According to XDA-Developers, users are fundamentally misunderstanding Google’s NotebookLM by treating it like ChatGPT, which leads to subpar and frustrating results. The core issue is that NotebookLM is built as a personal research assistant using retrieval-augmented generation (RAG) to surface context strictly from uploaded documents, not as a free-form conversational chatbot. It lacks ChatGPT’s built-in reasoning, personality styles, and broad training, meaning its responses are entirely grounded in the quality of the sources you provide. The article demonstrates that asking it for personal advice or critiques, like “Is this UX approach good?” yields robotic, unhelpful outputs compared to ChatGPT’s more fluid responses. To use it effectively, prompts must be specific instructions, such as “Extract all notes on onboarding friction and group them by theme,” rather than open-ended questions. Essentially, NotebookLM can’t think for you or fill in blanks—it’s a tool for organizing and summarizing information you already have.
The RAG Reality Check
Here’s the thing: the article nails a critical distinction that’s easy to miss. NotebookLM’s reliance on RAG is its superpower and its limitation. It’s not pulling answers from a vast, generalized knowledge base. It’s literally performing a super-charged “Ctrl+F” across your documents and then trying to formulate a coherent answer from just those snippets. That’s why responses feel flat and literal. If your notes are messy or incomplete, NotebookLM’s output will be too. It has no external frame of reference. So asking it “What should I focus on next?” is a recipe for disappointment—it can only reorganize your past notes, not project a future path. ChatGPT, for all its flaws, can at least *improvise* an answer based on patterns it’s seen across the entire internet. NotebookLM can’t. And that’s actually by design.

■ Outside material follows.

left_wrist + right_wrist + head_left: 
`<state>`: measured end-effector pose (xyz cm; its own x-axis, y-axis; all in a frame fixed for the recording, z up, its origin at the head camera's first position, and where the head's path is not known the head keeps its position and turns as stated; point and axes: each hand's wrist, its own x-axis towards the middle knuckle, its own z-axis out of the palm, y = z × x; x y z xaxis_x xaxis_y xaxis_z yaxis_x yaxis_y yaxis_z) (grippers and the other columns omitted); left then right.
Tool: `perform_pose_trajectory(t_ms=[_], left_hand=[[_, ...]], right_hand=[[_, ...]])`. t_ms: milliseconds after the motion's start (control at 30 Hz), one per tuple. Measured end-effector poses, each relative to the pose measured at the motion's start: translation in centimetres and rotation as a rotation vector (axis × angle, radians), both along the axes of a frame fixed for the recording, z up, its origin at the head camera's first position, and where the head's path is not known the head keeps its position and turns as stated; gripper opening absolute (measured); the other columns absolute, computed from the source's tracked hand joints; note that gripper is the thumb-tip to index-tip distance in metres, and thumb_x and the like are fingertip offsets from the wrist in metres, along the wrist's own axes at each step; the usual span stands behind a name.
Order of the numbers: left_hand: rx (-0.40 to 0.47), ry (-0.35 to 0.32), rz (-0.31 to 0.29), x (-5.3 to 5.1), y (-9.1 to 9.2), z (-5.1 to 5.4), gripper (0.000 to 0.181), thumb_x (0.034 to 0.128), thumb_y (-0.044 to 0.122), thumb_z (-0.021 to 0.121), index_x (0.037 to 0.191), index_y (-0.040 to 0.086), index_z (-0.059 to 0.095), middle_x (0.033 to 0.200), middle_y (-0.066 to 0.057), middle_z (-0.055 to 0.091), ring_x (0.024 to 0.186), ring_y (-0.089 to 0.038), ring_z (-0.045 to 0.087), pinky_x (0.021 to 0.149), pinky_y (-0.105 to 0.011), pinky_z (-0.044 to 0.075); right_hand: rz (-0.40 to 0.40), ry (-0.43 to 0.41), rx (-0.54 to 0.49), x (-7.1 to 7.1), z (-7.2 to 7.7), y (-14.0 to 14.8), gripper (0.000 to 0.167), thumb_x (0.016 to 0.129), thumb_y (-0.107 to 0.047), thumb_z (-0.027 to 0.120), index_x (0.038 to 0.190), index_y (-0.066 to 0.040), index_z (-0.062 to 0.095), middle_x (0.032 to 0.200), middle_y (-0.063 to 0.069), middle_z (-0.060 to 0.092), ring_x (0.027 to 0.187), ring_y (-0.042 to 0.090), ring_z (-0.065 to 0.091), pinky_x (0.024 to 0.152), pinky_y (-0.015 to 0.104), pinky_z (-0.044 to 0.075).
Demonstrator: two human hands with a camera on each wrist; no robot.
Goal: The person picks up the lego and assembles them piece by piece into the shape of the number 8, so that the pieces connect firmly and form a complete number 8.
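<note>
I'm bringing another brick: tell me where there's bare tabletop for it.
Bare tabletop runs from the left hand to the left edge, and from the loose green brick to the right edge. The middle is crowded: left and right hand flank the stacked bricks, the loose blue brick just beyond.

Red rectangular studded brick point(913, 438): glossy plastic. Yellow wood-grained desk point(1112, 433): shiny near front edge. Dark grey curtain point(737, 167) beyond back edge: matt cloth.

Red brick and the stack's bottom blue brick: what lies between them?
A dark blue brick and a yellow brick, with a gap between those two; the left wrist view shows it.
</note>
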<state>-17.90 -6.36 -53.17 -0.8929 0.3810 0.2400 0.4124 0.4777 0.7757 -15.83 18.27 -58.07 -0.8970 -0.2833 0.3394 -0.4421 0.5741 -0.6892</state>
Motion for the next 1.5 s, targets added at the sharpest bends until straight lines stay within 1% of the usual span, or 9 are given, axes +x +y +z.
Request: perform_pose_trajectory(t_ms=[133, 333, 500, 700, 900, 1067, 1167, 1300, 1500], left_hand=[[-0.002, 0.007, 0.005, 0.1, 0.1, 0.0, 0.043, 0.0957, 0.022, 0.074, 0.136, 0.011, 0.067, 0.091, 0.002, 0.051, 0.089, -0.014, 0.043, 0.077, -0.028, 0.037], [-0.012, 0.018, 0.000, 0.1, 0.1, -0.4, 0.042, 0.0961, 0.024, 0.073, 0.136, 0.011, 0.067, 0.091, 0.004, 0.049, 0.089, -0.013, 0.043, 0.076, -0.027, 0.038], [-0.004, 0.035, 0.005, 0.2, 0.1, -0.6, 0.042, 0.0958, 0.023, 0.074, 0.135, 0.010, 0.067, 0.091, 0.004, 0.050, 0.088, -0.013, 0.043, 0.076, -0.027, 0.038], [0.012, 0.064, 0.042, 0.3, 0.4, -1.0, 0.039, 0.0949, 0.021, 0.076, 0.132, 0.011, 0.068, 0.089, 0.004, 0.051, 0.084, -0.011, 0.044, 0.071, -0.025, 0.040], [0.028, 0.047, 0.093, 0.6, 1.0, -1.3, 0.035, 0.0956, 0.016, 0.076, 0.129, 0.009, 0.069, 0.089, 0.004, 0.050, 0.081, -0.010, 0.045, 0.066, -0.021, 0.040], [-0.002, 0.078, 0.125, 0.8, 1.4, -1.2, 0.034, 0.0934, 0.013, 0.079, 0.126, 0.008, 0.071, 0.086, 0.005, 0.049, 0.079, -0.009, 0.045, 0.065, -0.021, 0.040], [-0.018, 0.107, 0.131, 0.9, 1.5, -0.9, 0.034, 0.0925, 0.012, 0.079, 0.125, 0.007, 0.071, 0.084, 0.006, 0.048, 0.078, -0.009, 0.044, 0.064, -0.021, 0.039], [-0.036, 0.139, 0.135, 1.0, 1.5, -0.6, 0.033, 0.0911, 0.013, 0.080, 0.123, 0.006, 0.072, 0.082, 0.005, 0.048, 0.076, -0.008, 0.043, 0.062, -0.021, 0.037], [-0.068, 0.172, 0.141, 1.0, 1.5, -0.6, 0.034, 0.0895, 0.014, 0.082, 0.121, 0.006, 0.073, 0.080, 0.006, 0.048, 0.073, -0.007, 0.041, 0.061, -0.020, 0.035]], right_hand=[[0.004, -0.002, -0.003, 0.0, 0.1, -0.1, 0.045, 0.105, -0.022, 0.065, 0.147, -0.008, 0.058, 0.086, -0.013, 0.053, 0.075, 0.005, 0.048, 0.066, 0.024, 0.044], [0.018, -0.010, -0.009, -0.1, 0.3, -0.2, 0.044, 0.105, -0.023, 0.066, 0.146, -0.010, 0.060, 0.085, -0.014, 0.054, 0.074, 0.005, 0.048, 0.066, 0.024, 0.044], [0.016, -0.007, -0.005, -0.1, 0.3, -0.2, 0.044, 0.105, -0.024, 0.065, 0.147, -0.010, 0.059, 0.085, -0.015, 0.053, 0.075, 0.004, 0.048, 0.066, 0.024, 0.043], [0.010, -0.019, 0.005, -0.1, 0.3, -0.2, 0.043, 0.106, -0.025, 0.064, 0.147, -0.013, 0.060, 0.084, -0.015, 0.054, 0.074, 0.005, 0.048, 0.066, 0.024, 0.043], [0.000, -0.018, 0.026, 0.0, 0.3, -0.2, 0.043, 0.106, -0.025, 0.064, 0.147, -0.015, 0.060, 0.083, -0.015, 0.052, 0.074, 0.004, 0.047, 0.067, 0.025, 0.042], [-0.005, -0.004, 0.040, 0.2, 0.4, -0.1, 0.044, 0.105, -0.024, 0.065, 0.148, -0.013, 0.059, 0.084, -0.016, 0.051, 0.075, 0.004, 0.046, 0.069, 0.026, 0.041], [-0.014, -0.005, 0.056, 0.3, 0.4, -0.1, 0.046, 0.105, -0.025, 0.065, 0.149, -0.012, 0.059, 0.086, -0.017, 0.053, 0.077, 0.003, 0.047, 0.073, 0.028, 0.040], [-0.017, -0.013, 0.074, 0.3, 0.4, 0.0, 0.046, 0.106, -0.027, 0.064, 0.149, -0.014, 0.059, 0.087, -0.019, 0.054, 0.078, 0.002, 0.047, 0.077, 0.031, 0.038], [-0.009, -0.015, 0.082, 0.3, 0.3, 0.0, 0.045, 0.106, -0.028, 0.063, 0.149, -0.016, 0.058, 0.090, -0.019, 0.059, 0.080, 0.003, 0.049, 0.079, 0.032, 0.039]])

Prompting for Power, Not Palaver
So how do you get value from it? You have to shift your mindset from “chatting” to “commanding.” The article’s advice is spot-on: good prompts are instructions. “Summarize these pages” is weak. “Pull every reference to Project Alpha’s budget and list them chronologically with page numbers” is strong. You’re giving it a discrete, actionable task that plays to its strength—processing and reformatting *existing* data. Assigning it a persona, like “Act as a design mentor reviewing these notes,” can help *frame* the output, but it’s not giving the AI new knowledge. It’s just telling it what tone to use when summarizing your sources. Basically, you’re the project manager, and NotebookLM is your ultra-fast, literal-minded research intern. You get out what you guide it to do.
Where It Fits in Your Toolkit
This isn’t to say NotebookLM is worse than ChatGPT. It’s just different. Think of it as a specialized tool for a specific job. If you’re a student with 50 PDFs of research papers, a journalist with interview transcripts, or a product manager with reams of user feedback, NotebookLM can be a game-changer for synthesis. But you have to do the groundwork first. You need to have, and be somewhat familiar with, the source material. It won’t write your essay, but it can brilliantly organize your annotated bibliography. It won’t design your product, but it can extract every user complaint about the checkout process from 100 support tickets. The friction people feel? That’s the friction of using a precision instrument like a scalpel when you thought you were picking up a Swiss Army knife.